[Recorded data]
++++++++
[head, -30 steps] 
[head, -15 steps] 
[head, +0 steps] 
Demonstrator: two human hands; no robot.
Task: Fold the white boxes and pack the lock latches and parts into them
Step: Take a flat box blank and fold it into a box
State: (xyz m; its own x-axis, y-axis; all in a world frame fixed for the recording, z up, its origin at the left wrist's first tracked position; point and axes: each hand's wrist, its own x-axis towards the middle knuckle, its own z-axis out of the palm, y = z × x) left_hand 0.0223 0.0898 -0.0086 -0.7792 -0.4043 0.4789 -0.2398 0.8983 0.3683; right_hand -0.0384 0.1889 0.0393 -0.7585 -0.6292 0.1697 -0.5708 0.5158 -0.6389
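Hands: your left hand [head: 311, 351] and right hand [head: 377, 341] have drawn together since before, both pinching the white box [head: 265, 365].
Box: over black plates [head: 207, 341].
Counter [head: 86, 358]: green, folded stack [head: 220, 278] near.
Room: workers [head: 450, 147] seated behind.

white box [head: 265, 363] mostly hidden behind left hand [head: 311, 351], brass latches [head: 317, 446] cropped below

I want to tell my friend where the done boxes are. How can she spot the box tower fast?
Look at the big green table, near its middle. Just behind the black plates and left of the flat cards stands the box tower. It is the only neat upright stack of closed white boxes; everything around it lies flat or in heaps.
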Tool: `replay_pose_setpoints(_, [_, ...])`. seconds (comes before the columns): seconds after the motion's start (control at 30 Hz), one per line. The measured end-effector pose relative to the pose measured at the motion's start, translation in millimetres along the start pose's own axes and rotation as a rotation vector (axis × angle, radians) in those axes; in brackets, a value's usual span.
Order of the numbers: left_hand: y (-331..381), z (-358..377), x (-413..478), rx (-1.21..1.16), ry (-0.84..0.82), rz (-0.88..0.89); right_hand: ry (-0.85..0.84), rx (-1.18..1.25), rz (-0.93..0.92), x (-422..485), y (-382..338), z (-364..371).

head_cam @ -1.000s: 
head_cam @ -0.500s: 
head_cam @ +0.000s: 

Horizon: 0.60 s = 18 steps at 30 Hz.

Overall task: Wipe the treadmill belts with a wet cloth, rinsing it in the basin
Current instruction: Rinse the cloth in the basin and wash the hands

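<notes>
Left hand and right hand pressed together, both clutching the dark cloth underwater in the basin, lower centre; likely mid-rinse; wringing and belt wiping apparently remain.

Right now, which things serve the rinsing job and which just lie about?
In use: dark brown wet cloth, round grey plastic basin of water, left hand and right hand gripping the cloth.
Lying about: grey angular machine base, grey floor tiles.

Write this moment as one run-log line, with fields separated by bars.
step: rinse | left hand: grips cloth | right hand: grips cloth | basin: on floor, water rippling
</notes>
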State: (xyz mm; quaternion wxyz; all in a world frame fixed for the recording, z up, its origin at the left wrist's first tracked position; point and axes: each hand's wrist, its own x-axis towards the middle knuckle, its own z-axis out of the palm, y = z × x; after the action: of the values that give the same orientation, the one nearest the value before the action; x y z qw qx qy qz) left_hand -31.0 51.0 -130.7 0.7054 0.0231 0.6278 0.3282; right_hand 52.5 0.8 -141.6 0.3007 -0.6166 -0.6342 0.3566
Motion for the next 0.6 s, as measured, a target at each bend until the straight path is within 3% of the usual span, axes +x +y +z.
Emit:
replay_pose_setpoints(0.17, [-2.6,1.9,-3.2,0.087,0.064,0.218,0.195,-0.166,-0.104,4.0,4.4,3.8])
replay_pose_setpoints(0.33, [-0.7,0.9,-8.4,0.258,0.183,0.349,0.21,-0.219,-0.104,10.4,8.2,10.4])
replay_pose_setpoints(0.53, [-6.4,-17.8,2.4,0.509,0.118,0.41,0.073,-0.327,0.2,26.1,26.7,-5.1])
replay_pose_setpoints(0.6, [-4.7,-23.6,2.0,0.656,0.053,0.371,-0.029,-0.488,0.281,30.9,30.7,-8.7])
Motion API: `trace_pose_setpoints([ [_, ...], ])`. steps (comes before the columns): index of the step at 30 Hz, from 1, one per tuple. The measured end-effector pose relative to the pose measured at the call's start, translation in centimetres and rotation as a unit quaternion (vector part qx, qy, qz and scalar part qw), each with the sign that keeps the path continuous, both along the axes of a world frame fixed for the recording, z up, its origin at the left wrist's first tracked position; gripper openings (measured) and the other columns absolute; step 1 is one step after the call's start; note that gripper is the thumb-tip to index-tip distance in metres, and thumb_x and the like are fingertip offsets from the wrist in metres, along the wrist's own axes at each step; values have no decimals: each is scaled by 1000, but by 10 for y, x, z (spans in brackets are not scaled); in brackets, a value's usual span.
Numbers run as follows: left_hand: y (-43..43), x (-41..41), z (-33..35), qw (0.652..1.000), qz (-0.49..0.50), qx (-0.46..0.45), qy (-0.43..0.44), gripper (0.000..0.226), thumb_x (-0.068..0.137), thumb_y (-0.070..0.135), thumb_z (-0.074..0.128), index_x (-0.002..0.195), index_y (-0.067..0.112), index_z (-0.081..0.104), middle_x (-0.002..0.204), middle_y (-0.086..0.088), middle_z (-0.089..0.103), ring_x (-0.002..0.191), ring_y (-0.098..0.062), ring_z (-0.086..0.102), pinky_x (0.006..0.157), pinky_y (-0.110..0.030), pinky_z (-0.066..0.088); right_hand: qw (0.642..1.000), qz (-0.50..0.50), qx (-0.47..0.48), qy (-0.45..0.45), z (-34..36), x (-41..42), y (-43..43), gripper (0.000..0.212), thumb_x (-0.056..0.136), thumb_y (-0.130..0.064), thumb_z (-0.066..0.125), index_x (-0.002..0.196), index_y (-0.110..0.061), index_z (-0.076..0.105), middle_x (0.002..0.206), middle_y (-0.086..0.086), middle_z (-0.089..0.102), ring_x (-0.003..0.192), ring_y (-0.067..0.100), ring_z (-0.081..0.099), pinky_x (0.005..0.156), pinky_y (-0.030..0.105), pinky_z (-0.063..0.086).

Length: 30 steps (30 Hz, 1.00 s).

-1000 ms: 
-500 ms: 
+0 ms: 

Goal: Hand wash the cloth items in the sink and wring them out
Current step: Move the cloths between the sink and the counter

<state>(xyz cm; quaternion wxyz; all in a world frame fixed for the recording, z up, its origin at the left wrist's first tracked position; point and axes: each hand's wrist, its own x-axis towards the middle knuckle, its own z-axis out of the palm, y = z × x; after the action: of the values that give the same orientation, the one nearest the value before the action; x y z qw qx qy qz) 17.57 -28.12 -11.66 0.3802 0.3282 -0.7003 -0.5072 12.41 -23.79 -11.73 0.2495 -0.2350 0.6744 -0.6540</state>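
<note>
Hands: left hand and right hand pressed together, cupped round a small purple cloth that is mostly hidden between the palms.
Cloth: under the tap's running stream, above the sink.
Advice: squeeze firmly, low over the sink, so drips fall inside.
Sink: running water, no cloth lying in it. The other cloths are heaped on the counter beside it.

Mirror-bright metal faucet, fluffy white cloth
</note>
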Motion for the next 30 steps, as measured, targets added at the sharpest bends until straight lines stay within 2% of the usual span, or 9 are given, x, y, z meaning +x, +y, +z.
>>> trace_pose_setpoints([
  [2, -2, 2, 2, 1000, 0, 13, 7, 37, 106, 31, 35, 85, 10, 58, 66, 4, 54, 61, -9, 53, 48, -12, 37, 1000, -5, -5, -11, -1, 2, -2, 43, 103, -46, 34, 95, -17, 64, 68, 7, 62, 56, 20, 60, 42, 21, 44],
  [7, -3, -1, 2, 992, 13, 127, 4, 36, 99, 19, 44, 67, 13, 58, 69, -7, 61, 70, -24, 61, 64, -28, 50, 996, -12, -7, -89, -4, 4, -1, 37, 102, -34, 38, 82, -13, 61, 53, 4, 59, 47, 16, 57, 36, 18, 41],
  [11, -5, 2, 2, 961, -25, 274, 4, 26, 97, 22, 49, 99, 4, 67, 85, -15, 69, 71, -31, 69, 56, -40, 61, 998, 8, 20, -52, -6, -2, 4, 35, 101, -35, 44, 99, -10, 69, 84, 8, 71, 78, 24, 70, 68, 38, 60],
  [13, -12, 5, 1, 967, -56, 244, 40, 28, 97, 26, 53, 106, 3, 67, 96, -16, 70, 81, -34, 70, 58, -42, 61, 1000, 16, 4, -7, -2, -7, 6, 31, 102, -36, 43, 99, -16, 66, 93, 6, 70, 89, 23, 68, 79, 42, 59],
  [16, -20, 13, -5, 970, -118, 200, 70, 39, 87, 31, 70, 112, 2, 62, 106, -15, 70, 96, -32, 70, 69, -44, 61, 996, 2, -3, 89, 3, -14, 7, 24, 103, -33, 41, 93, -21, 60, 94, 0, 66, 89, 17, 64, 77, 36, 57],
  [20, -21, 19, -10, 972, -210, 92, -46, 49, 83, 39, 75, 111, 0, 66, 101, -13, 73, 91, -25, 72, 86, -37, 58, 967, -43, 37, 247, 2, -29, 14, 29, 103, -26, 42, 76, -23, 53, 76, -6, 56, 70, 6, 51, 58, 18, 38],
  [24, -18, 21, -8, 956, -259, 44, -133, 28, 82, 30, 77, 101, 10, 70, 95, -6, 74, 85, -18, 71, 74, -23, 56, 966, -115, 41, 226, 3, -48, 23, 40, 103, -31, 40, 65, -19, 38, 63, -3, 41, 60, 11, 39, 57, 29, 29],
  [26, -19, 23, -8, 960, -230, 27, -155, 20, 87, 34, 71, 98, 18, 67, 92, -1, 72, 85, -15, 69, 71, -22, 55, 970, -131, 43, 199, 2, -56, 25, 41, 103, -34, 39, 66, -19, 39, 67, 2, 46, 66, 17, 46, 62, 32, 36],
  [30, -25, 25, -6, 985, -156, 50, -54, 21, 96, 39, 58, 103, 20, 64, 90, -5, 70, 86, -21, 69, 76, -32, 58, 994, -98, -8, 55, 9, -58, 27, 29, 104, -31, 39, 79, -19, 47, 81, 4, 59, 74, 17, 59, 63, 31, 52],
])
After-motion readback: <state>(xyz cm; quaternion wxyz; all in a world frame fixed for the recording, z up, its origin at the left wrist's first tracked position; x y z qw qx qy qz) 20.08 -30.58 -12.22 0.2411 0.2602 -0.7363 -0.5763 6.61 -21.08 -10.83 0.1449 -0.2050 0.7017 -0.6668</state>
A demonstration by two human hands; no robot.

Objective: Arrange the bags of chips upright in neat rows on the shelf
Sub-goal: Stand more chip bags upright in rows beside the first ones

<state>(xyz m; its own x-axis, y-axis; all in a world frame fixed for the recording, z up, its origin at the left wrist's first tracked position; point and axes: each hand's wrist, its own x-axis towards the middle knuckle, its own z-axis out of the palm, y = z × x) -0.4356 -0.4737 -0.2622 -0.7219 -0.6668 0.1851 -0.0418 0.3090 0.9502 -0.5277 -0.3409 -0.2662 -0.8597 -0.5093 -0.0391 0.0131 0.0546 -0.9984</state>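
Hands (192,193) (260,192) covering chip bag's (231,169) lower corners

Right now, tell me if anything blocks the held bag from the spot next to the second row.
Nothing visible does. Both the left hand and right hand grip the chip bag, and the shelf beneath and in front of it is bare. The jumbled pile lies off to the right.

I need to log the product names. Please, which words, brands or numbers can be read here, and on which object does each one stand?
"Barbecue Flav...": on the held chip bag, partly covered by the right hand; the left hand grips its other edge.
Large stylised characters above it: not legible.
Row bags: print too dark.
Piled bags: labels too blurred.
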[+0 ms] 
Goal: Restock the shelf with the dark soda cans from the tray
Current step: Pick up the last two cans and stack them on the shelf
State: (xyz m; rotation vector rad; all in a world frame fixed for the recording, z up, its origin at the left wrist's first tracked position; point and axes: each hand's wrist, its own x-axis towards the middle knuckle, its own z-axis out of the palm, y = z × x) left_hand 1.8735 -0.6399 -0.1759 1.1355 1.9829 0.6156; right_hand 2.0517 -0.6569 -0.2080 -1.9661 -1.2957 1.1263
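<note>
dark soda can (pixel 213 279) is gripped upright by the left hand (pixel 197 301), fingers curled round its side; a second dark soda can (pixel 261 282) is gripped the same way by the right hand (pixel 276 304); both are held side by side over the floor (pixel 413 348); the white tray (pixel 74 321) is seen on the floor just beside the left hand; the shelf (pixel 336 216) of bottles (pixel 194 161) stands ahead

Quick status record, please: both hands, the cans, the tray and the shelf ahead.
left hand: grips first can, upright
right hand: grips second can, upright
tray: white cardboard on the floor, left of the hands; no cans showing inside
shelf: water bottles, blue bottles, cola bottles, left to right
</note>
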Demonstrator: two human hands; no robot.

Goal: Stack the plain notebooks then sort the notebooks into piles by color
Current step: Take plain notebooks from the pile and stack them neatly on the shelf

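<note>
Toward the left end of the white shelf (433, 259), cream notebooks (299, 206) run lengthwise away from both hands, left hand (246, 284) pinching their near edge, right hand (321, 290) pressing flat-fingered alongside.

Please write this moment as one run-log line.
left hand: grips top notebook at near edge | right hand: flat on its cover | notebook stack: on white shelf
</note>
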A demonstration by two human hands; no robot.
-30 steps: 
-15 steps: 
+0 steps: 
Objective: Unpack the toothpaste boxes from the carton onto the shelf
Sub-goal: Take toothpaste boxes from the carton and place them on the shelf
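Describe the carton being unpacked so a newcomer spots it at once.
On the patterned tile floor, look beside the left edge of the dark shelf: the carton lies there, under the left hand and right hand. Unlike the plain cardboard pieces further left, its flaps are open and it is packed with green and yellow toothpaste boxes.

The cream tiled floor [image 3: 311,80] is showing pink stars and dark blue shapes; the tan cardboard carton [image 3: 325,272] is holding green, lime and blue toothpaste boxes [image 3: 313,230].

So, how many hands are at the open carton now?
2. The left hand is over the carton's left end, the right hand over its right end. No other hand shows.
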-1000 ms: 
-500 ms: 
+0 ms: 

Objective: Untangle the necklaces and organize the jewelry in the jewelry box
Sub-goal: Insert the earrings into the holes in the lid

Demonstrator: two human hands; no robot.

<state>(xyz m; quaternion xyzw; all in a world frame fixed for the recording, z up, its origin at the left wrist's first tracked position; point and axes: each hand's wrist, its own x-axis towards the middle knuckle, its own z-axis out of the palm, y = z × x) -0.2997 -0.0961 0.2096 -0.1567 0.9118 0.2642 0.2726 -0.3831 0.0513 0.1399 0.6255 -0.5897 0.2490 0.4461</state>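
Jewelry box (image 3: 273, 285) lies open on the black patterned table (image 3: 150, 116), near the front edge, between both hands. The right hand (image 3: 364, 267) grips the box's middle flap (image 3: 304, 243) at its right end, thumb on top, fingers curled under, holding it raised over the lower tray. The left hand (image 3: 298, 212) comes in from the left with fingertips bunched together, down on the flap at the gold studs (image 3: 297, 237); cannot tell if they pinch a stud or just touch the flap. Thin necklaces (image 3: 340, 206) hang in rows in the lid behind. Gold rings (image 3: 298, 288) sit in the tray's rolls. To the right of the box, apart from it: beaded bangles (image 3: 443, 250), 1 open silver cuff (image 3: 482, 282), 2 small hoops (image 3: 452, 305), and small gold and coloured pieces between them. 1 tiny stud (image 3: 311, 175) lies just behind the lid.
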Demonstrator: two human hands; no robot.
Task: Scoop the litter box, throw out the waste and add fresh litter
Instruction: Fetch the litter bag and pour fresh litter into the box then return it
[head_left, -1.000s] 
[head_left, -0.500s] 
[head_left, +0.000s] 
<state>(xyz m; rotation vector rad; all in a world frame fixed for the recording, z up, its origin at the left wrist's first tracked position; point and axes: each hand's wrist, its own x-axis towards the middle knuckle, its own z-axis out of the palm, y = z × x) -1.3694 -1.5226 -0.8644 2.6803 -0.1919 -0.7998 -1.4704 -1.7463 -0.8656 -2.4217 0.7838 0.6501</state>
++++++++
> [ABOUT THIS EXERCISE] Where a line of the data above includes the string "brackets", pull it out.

> [TASK OUTPUT]
Tool: `replay_pose_setpoints(_, [_, ...])`. seconds (comes before the columns): seconds after the motion's start (control at 30 Hz), one per line. The measured end-effector pose relative to the pose measured at the motion's start, translation in millimetres along the start pose's own axes and rotation as a rotation vector (axis × angle, radians) in those axes; in brackets, a value's usual span.
Motion API: `trace_pose_setpoints([ [_, ...], ])`. steps (comes before the columns): index of the step at 30 Hz, from 1, one per tuple. The measured end-effector pose relative to the pose measured at the call's start, translation in centimetres and rotation as a unit quaternion (vector part qx, qy, qz and scalar part qw), each with the sign that keeps the path continuous, both along the axes of a world frame fixed for the recording, z up, its origin at the left wrist's first tracked position; gripper openings (measured) and the other columns absolute; step 1 is one step after the call's start; note that gripper is the thumb-tip to index-tip distance in metres, and thumb_x and the like are fingertip offsets from the wrist in metres, along the wrist's own axes at each step; values have no decimals: each is scaled by 1000, but by 10 for y, x, z (spans in brackets are not scaled); in brackets, a value's usual span.

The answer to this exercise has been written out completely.